=== The task ===
Each line containing the string "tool" should be copied out of the entries.

Dataset records
★ ★ ★ ★ ★ ★ ★
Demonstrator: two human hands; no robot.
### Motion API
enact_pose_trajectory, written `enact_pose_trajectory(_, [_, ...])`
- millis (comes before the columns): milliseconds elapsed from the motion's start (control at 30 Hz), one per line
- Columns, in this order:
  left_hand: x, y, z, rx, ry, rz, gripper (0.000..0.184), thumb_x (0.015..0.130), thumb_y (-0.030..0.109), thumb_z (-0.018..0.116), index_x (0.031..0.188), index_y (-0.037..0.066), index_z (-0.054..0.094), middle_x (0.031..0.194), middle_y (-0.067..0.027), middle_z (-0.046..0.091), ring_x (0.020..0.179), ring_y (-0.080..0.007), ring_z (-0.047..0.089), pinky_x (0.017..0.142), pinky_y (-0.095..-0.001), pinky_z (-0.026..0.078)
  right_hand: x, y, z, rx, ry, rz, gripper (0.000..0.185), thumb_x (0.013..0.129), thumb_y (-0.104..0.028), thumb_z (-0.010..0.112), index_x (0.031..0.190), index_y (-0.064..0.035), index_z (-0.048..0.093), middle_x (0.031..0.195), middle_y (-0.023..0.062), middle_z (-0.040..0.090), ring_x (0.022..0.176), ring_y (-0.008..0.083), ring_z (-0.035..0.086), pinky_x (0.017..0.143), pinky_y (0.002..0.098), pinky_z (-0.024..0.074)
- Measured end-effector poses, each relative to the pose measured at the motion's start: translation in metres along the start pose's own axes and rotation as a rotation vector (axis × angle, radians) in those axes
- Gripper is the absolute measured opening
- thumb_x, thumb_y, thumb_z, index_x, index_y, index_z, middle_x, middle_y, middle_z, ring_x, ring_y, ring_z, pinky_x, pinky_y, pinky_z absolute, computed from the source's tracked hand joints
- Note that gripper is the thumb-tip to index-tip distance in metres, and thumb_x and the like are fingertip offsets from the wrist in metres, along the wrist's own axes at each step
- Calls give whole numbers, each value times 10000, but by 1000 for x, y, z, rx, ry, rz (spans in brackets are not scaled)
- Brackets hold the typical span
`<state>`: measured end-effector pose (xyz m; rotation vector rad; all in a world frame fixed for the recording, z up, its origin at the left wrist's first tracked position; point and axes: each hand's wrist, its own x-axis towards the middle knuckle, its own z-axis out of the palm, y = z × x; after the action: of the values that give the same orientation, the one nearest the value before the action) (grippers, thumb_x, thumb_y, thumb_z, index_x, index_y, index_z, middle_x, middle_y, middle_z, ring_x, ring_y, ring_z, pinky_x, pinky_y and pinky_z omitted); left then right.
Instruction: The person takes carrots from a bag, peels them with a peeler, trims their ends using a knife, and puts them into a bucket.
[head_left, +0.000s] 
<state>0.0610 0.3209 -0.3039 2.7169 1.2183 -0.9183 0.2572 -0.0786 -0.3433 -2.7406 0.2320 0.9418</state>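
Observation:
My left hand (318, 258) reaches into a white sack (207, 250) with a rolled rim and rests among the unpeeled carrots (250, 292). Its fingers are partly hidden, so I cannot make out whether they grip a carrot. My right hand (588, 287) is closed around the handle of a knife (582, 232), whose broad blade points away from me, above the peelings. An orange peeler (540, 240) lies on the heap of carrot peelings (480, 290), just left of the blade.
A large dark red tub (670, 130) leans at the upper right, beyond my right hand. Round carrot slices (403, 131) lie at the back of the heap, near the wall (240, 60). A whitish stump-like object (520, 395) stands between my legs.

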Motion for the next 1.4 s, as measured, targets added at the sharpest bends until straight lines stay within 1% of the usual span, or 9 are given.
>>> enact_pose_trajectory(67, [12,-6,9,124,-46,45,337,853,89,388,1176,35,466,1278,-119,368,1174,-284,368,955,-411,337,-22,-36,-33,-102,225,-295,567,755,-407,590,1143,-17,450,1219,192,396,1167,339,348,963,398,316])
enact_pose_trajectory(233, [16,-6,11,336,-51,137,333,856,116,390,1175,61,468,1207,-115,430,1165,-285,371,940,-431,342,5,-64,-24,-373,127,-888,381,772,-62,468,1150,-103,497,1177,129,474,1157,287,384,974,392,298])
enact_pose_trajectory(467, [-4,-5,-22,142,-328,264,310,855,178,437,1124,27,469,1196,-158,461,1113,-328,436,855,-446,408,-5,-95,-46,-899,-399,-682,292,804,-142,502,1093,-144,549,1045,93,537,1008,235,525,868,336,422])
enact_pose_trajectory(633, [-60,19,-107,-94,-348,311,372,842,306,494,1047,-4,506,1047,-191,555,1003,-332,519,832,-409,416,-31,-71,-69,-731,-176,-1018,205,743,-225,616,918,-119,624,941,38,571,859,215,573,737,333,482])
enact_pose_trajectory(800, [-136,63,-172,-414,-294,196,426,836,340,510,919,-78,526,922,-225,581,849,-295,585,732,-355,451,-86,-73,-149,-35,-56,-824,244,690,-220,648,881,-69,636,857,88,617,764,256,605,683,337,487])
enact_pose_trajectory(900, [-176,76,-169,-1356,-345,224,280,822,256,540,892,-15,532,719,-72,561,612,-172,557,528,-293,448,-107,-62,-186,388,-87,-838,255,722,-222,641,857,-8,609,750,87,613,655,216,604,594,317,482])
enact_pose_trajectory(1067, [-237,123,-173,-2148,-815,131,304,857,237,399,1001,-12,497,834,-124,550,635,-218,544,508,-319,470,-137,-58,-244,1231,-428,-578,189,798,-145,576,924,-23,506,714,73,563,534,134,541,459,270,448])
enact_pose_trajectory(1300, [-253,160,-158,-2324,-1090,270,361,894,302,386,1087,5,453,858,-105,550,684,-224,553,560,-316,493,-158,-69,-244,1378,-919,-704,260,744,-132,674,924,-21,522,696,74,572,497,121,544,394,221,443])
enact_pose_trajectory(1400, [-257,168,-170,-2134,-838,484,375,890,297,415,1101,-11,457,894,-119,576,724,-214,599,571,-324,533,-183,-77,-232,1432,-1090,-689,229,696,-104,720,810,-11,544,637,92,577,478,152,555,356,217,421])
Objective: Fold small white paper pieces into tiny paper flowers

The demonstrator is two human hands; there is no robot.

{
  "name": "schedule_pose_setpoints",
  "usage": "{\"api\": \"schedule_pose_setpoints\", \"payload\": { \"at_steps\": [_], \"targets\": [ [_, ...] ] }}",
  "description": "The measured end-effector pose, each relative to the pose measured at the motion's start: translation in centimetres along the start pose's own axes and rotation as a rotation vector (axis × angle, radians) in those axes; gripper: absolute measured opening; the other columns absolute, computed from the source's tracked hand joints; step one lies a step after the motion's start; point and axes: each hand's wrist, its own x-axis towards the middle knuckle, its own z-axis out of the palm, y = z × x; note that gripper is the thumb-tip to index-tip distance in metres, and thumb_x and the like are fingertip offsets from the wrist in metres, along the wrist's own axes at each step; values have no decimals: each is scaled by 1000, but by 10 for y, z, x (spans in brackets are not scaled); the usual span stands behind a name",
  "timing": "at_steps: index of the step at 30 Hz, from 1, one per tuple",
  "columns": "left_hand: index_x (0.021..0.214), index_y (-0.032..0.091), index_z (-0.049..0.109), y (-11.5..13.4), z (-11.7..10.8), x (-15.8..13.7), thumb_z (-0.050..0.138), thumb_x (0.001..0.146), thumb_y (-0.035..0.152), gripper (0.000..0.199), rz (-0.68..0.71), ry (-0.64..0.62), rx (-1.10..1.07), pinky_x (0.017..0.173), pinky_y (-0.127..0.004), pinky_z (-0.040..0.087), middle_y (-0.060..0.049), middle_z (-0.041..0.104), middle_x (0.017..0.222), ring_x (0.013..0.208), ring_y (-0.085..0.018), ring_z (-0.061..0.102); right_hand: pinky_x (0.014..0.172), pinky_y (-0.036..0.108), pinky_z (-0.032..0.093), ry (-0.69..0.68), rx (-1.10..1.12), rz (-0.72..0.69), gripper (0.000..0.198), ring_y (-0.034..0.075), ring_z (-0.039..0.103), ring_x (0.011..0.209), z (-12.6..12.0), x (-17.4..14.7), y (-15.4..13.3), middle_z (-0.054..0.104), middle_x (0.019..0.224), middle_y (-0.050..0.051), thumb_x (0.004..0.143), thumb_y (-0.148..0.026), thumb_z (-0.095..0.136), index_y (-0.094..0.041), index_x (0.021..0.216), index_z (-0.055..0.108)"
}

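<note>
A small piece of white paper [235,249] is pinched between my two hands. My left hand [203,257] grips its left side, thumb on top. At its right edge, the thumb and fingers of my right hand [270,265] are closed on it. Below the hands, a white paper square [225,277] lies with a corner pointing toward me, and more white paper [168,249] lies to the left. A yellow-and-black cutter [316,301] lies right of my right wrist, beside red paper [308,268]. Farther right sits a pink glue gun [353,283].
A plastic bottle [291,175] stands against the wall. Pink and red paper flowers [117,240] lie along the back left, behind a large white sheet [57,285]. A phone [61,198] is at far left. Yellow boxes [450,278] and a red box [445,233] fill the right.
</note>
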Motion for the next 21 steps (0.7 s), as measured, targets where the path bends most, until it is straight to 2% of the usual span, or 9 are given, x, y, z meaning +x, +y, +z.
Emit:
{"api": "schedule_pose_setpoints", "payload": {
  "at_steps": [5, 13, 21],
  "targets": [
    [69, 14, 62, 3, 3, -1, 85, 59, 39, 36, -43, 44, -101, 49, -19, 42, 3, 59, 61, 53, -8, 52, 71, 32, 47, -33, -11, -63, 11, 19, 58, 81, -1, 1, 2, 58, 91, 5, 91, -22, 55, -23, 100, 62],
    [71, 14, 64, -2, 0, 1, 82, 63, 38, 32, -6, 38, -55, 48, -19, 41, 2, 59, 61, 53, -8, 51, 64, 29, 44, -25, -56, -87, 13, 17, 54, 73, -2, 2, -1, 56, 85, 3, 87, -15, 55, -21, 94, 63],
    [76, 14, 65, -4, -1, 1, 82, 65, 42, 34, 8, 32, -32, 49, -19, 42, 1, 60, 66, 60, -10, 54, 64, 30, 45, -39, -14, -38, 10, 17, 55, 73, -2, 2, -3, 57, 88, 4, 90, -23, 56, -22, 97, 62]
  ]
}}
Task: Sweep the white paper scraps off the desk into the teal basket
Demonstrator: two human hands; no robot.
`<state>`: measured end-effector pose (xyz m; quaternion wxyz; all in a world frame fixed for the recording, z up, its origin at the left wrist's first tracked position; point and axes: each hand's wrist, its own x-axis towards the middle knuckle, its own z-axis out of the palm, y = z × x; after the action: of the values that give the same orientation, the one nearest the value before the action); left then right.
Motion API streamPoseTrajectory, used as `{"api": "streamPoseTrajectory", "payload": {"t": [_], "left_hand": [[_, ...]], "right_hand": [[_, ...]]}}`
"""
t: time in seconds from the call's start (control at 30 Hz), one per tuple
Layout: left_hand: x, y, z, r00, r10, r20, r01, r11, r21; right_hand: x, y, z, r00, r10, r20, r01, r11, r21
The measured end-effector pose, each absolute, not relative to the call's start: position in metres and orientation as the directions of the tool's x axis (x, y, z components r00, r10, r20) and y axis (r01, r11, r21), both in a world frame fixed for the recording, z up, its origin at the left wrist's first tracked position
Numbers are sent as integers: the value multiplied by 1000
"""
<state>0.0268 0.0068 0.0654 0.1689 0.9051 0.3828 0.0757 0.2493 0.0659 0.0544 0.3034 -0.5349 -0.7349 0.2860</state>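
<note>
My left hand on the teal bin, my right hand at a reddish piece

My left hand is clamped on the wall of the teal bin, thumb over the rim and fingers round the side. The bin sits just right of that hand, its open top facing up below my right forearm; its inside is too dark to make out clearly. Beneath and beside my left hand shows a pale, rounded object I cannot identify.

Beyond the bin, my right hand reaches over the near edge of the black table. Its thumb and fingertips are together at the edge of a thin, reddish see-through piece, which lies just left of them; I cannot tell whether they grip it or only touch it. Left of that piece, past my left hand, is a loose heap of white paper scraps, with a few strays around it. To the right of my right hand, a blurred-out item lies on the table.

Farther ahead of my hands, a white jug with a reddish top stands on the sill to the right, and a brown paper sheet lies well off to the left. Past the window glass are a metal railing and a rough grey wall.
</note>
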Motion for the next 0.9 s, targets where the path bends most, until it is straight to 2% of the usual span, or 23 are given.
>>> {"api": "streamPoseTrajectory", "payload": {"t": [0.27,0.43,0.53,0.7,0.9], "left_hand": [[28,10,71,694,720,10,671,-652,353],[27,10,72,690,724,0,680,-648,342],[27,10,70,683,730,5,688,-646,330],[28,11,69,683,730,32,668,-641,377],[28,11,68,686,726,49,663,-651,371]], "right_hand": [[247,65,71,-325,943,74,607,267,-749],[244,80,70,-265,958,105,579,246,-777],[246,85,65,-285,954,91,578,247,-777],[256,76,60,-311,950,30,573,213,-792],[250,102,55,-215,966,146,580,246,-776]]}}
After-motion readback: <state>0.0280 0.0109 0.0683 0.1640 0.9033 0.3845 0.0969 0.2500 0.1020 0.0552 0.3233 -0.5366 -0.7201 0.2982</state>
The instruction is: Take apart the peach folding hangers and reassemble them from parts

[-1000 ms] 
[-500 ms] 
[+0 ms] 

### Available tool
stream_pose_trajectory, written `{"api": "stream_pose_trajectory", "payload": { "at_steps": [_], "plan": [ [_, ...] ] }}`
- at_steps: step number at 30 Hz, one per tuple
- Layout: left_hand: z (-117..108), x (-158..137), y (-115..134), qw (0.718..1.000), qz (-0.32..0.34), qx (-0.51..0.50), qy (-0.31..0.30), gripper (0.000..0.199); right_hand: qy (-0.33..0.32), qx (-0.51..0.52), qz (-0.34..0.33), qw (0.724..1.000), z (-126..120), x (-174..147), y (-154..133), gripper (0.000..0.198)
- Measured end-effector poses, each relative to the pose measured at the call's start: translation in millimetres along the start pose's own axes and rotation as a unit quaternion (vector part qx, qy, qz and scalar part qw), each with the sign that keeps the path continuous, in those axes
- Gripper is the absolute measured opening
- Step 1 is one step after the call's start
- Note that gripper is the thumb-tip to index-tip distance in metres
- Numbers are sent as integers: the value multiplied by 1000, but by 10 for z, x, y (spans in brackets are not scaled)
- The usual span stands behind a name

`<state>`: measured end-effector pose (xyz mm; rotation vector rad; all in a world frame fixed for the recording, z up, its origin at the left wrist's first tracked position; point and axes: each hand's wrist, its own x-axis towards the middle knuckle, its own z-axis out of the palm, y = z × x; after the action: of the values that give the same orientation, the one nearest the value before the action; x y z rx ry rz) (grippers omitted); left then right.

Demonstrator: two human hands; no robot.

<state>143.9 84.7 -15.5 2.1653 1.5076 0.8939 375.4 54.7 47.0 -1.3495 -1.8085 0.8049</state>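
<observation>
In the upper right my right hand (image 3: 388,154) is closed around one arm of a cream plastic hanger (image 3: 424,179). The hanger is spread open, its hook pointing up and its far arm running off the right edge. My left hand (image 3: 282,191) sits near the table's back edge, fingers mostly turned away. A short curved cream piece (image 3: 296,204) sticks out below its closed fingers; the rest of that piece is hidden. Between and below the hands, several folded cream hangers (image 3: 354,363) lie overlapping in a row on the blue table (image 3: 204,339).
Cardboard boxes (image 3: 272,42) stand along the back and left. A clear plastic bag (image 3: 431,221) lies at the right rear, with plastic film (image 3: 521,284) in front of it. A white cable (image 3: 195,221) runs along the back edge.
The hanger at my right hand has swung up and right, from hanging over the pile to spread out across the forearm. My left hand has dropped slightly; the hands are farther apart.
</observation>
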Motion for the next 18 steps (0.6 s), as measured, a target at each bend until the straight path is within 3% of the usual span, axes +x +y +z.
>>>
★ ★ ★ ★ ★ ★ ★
=== Answer to this task ===
The measured end-effector pose, each absolute, not relative to the call's start: position in metres and orientation as the directions of the tool's x axis (x, y, z components r00, r10, r20) and y axis (r01, r11, r21), both in a world frame fixed for the recording, z up, its origin at the left wrist's first tracked position
### Available tool

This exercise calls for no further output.